Efecto Cocuyo | Abuelos migrantes entre los venezolanos que cruzan el Río Grande

Texto por Luz Mely Reyes | @LuzMelyReyes Fotos por Ivan Reyes

Abuelos, adultos mayores, tercera edad.  Cruzan las aguas en la frontera de Estados Unidos, algunos van con sus nietos. Otros van a su encuentro.

La profa N. es huerfila.  A su hijo mayor lo mataron de un  balazo en una protesta . Ella que tiene 75 años y orgullosamente dice que es deportista, que por eso cuando su hija en Estados Unidos le dijo “vamo a dale”, en menos de una semana tomó sus aperos y dejó  Quito, Ecuador, para   cruzar el Río Grande y abrazar una vez más a sus cuatro nietos.

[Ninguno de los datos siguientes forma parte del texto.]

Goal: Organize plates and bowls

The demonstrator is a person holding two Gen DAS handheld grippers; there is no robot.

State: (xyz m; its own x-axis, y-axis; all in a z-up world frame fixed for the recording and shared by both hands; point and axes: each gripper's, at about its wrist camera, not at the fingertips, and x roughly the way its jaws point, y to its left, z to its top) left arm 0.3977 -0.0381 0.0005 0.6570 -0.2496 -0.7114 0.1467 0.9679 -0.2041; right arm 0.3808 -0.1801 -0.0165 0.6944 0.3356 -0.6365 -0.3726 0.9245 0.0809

A ella que no le tiembla la voz de quien tuvo funciones supervisoras, a ella se le encoge el cuerpo cuando recuerda a su hijo, el que tenía nombre de rey- en realidad  cuatro nombres-, su muchacho, al que mataron hace cinco años en una estación de servicios en la ciudad de Coro, en Venezuela. Ella tiene un dolor que no puede nombrarse porque aún en español no hay palabra para definir a quien ha perdido un hijo. Ella no quiso perder a sus nietos. 

Ese dolor sin nombre aflora cuando cuenta por qué escogió el camino del río para llegar a los Estados Unidos.